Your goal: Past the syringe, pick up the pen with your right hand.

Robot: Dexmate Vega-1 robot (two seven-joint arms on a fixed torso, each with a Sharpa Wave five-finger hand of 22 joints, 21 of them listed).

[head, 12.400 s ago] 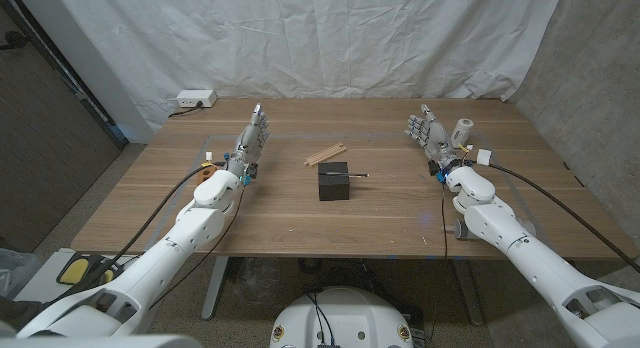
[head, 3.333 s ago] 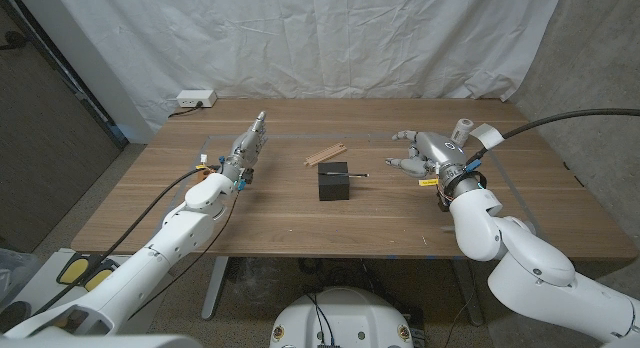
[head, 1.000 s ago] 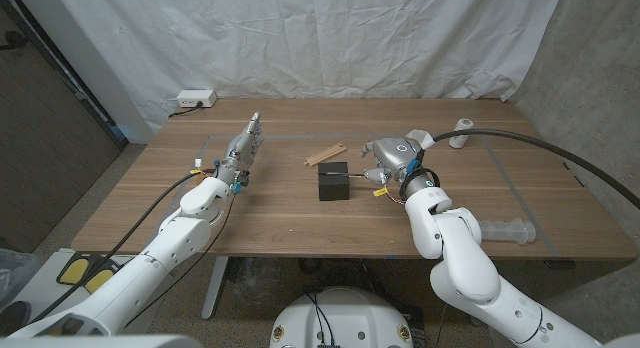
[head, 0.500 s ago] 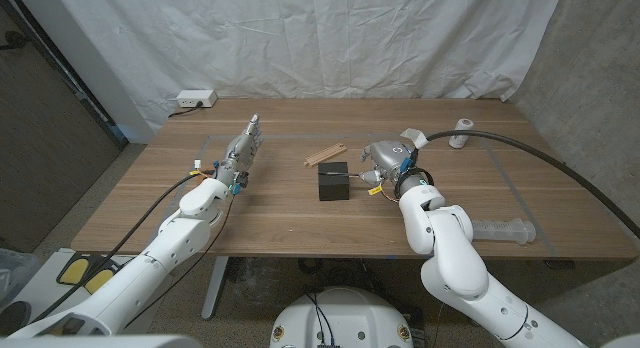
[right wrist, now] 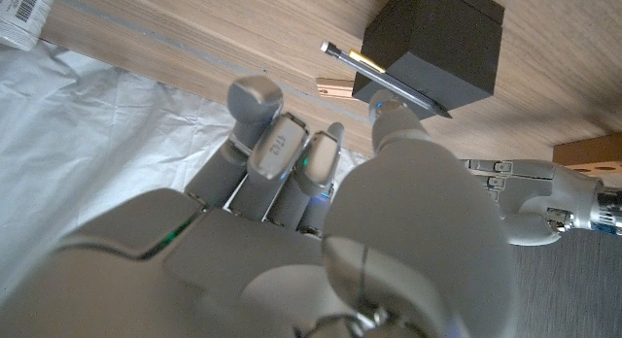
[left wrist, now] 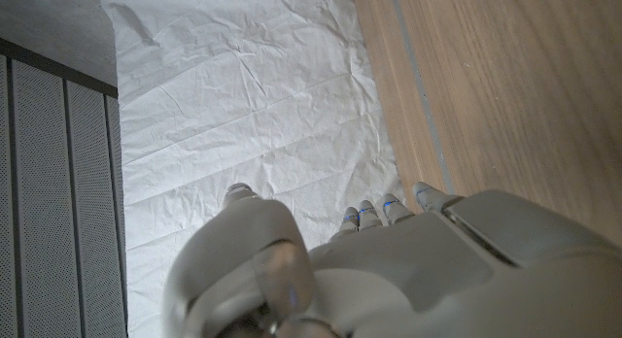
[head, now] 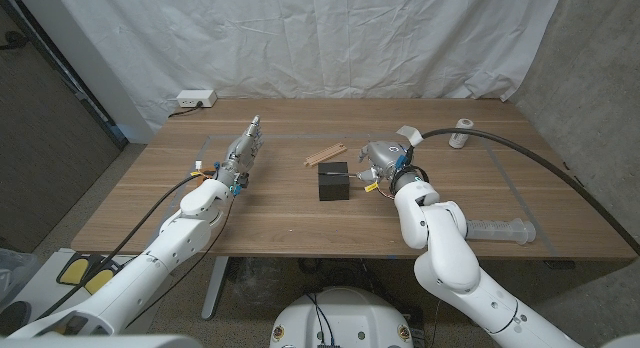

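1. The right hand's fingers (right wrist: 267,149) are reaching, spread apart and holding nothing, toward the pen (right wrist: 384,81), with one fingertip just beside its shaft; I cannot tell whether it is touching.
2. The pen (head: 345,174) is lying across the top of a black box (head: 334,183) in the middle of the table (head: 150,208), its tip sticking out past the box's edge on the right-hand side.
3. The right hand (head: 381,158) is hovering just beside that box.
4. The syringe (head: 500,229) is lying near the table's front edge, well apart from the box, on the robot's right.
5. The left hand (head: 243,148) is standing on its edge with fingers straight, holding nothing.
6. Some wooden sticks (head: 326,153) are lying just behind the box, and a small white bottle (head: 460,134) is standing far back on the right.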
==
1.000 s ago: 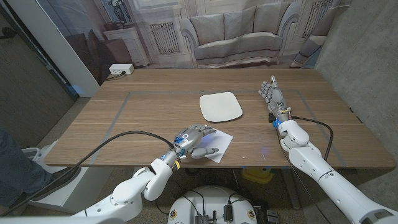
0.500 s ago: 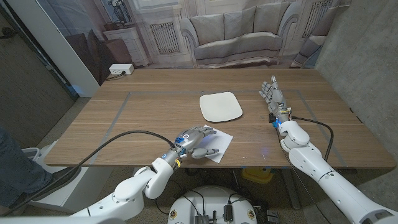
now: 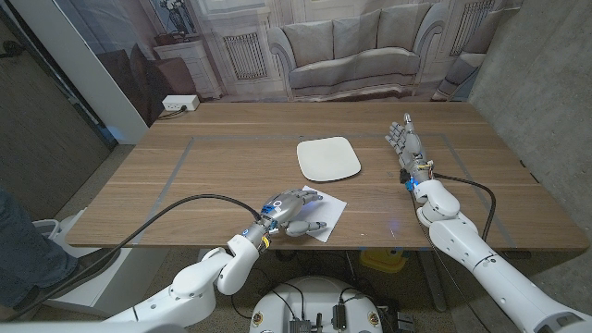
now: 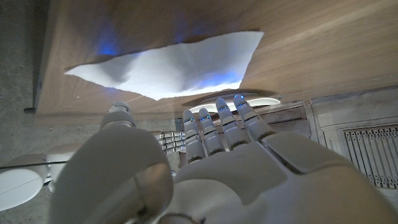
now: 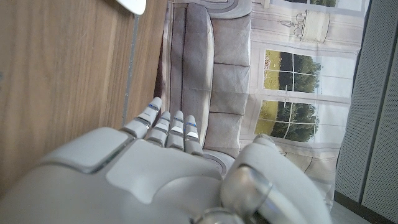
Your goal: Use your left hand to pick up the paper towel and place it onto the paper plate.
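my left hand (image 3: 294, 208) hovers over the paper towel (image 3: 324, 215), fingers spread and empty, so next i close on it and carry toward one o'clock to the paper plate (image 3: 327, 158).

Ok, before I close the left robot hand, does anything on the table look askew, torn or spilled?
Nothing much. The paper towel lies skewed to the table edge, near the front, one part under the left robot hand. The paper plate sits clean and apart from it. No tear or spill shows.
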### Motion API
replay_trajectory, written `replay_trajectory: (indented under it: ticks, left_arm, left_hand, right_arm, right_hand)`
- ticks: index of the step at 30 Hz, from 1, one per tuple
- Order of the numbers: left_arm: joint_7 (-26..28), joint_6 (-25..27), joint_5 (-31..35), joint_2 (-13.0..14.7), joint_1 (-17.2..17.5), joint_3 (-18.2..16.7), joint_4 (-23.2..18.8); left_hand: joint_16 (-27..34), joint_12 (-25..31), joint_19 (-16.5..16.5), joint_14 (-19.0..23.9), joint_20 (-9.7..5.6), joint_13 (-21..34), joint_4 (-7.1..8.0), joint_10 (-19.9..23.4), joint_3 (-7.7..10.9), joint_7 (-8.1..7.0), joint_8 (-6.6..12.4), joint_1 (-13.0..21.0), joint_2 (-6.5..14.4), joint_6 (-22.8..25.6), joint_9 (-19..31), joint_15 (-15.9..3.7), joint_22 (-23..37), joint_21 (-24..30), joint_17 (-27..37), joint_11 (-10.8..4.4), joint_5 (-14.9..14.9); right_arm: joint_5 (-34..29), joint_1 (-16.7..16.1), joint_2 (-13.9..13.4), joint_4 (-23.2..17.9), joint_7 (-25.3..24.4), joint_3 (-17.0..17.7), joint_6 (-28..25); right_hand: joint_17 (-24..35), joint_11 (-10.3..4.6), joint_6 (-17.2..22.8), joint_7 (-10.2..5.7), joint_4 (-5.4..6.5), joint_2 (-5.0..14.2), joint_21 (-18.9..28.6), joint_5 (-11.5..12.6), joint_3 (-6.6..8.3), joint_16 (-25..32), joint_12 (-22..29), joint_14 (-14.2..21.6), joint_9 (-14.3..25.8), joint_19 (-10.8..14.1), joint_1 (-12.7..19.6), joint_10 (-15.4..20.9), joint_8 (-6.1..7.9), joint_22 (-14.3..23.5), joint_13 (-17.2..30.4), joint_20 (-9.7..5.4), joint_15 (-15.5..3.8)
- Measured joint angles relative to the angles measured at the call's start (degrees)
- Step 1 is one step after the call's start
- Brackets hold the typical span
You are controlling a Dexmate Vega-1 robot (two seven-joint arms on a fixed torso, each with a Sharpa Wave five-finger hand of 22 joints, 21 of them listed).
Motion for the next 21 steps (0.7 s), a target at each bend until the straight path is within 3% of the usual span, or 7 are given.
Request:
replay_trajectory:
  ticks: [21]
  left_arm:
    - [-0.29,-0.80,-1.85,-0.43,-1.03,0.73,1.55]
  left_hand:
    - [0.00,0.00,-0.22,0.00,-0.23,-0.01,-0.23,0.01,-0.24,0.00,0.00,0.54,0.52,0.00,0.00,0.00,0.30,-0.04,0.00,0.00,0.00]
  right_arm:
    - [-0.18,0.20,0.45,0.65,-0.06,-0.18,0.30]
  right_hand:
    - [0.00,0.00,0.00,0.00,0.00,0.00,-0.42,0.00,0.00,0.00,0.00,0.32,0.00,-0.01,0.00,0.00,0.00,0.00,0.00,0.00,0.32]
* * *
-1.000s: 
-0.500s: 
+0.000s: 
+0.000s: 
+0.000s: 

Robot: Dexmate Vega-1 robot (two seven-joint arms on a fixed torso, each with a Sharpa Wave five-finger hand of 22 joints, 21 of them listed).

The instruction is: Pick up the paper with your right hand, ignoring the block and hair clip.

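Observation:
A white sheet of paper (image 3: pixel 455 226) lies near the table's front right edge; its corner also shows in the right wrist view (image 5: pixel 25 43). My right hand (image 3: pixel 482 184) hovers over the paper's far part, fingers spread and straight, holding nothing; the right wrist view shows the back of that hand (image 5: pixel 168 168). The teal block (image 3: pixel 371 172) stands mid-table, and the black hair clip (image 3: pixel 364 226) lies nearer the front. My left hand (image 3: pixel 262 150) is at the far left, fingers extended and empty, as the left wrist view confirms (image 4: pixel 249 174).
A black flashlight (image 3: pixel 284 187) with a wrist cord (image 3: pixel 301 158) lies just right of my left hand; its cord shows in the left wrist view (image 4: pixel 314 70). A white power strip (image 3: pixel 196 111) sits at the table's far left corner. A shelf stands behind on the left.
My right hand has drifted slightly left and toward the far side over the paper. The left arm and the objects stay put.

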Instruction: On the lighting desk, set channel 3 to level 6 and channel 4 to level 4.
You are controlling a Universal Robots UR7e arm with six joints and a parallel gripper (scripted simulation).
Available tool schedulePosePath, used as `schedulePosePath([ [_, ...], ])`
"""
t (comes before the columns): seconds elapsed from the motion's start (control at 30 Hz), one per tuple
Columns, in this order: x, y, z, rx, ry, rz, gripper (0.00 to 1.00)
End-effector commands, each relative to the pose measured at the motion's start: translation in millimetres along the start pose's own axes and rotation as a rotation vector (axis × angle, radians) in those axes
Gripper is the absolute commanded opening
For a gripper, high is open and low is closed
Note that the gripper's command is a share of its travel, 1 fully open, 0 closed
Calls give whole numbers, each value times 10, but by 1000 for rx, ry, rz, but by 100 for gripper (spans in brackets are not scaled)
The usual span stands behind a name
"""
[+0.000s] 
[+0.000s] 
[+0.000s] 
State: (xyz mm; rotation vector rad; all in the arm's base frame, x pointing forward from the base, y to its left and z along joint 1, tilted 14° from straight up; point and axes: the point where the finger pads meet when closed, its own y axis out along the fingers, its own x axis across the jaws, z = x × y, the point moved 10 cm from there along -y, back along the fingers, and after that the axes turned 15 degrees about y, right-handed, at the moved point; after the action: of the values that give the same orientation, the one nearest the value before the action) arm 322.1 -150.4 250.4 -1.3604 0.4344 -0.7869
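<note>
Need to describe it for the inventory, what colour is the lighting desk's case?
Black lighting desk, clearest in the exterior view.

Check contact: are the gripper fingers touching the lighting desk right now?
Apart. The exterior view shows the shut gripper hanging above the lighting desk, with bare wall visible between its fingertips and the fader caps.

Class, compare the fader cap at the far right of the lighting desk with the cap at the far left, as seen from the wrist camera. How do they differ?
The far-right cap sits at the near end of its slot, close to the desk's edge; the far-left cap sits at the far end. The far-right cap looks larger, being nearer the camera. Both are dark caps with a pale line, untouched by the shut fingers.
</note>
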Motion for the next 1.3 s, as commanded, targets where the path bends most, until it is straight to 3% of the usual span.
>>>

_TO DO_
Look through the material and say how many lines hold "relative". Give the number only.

_WRITTEN RESPONSE_
2